Wholesale retailer Costco COST, +0.71% was ordered to pay jewelry company Tiffany & Co. TIF, -2.89% more than $19 million in damages after a federal judge ruled Costco allegedly sold counterfeit diamond engagement rings with the jewelry company's name on it. The wholesaler plans to appeal the decision, but in the meantime is barred from selling any products bearing the name "Tiffany," unless it's used as a modifier for a setting, Reuters reported.
Costco said the ruling was the "product of multiple errors." The rings in question had "Tiffany" signage, but the company says it was in reference to a "Tiffany setting," a ring style with a diamond solitaire and six prongs. "Costco intended that the word Tiffany in its signs convey only that the rings had this style of setting — not that the rings were Tiffany & Co. brand rings," it said. Tiffany said it wanted to protect its own brand value and ensure Costco's customers were not being misled.
Engagement rings should come with authentication papers as well as a certificate that states information about the diamond, experts say. Another standard practice: People looking to buy an engagement ring should also make sure the store has a good return policy so that it can be returned if the diamond or, in a worse-case scenario, the brand turns out to be fake. Make sure to get that return policy in writing and, obviously, don't believe everything you hear at a flea market.
Testing the validity of the diamond itself should be left to the professionals. Aside from certificates of authentication and the jeweler's "loupe," a tool that is 10 times more powerful than a magnifying glass, drop the diamond in a glass of water. Diamonds are dense, so they should drop fast to the bottom of the glass, while fake diamonds will float, or fall more slowly. "Heavy cubic zirconia and moissanite have the ability to dupe this test," according to jewelry company Ritani.
And the famous scratch test? That's not so foolproof either. "Invented in 1812, the Mohs scale measures mineral hardness," Ritani says. "Glass is rated a 5.5, and diamonds are a 10. So, genuine diamonds will scratch a mirror. On the other hand, so will quartz (7), moissanite, and cubic zirconia (8)." Heat the diamond to see if it breaks or shatters (real diamonds won't do either). Real diamonds will also refract light, which means it should be hard to see through them, the company adds.
Counterfeit products are becoming a bigger problem these days, especially on e-commerce sites, according to the Counterfeit Report, a consumer advocate and watchdog website. Third-party sellers who use these platforms are selling real and fake products. There is currently a global distribution of counterfeit products worth around $1.7 trillion, according to the report, and the total is expected to grow to $2.8 trillion by 2022.

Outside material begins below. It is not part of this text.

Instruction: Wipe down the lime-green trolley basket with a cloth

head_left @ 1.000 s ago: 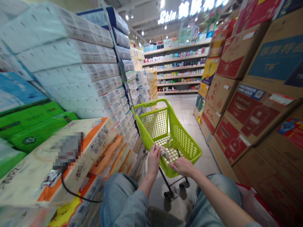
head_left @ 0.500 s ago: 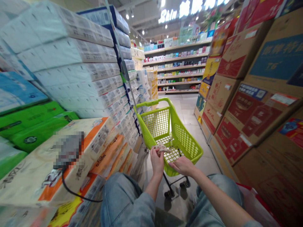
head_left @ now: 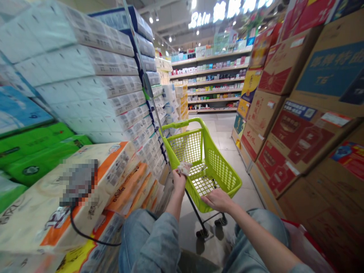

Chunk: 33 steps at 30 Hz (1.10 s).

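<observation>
How much was left was unclear: the left hand pinched a pale wad; rightward, the right hand gripped the green cart.

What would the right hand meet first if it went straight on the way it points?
The near end of the lime-green, lattice-sided plastic shopping cart: the right hand already appears to be at its rim, though depth and contact are unclear.

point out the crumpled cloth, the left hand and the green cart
Crumpled cloth (head_left: pixel 184 168): head view, its bunched middle.
Left hand (head_left: pixel 178 180): head view, back of the hand.
Green cart (head_left: pixel 211 143): head view, solid part of its side.
</observation>
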### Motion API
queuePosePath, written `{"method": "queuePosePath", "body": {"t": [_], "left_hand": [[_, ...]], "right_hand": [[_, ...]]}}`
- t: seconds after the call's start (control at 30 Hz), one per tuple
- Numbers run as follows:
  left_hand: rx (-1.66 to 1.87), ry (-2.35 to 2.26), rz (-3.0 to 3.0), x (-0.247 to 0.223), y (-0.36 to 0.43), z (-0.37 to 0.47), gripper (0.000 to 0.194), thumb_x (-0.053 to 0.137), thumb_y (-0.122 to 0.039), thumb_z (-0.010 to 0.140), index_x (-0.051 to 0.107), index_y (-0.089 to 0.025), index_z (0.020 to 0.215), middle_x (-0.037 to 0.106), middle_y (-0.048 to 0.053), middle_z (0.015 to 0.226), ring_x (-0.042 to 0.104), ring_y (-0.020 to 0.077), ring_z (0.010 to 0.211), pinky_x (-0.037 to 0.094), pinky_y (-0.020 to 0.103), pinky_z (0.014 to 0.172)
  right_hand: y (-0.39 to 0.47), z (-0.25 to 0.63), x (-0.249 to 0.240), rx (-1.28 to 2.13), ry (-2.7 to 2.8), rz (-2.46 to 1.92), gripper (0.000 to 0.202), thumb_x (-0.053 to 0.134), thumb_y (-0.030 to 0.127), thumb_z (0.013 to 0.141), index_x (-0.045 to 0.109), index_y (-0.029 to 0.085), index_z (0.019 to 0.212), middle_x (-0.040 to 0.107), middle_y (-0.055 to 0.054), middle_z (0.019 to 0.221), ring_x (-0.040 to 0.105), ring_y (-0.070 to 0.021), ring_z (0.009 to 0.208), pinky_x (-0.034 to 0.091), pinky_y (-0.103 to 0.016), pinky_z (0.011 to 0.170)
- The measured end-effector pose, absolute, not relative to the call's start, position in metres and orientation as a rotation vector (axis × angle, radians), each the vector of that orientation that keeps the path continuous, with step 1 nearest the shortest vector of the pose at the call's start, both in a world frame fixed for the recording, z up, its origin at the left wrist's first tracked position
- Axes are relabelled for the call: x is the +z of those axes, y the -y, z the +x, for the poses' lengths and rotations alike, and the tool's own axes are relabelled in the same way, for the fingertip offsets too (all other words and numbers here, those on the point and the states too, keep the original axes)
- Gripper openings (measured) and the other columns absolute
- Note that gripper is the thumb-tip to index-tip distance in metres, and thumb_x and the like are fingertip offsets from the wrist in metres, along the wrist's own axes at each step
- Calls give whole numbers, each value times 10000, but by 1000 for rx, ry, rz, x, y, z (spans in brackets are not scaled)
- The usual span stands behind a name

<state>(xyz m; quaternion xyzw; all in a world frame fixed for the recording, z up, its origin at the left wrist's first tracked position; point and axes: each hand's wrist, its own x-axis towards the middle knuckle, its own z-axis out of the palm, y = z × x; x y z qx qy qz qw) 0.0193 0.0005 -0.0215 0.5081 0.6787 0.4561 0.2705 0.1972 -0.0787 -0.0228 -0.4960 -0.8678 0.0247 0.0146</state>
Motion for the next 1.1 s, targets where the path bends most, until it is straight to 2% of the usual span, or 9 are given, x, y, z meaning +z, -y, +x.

Tiffany, Cartier and Van Cleef jewelry carries a lot of social status because of the name, brand history and recognition and — of course — the quality, said Afshin Shaddaie, co-founder of antique and estate jewelry company Estate Diamond Jewelry in New York. And, for that reason, they're often a target for counterfeiters. If in doubt about the provenance of a piece of jewelry, seek a second opinion. "A lot are made so well that even professionals miss it," he said.